▶ **Description of the task**: Please restate, word for word, the lines below that begin at the one with "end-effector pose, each" and end at the one with "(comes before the". Leave out all other lines.

%%

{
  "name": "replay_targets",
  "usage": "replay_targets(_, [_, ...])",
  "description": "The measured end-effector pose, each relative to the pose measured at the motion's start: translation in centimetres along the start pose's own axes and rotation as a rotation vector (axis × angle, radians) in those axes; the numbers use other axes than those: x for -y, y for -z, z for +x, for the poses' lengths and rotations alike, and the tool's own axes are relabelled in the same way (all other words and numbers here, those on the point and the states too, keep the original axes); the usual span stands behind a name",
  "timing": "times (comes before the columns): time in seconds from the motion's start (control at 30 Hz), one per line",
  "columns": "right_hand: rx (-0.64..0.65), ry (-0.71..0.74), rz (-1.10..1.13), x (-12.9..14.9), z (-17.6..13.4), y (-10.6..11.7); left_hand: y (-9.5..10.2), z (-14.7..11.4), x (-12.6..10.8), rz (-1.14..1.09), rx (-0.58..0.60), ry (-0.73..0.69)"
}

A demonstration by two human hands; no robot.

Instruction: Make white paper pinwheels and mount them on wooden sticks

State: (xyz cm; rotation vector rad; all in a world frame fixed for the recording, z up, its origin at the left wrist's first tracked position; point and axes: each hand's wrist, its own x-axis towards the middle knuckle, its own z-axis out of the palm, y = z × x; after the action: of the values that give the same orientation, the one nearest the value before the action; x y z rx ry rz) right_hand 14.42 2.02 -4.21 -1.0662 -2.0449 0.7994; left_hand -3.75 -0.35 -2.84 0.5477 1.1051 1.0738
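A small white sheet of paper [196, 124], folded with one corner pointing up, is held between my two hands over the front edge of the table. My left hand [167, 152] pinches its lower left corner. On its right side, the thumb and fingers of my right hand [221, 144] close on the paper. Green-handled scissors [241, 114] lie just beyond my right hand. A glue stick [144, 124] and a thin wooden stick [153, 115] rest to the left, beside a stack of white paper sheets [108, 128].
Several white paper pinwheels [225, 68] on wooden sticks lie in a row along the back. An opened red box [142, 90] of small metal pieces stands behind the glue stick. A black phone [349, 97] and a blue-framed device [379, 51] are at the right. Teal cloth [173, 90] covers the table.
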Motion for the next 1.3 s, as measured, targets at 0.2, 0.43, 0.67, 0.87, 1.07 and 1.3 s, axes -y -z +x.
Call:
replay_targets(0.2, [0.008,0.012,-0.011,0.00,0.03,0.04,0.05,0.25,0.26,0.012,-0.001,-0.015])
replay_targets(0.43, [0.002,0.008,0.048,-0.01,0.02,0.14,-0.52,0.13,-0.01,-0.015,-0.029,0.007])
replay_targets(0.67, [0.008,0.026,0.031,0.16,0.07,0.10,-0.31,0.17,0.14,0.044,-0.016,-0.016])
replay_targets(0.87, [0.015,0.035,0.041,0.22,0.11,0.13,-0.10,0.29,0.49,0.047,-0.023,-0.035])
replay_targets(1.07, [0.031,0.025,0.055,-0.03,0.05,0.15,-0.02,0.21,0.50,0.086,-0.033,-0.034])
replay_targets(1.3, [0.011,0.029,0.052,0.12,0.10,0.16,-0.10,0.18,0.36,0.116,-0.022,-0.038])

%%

▶ **Result**:
  "description": "The measured end-effector pose, each relative to the pose measured at the motion's start: translation in centimetres along the start pose's own axes and rotation as a rotation vector (axis × angle, radians) in those axes; the numbers use other axes than those: x for -y, y for -z, z for +x, for the poses' lengths and rotations alike, and the tool's own axes are relabelled in the same way (all other words and numbers here, those on the point and the states too, keep the original axes); the usual span stands behind a name",
  "timing": "times (comes before the columns): time in seconds from the motion's start (control at 30 Hz), one per line",

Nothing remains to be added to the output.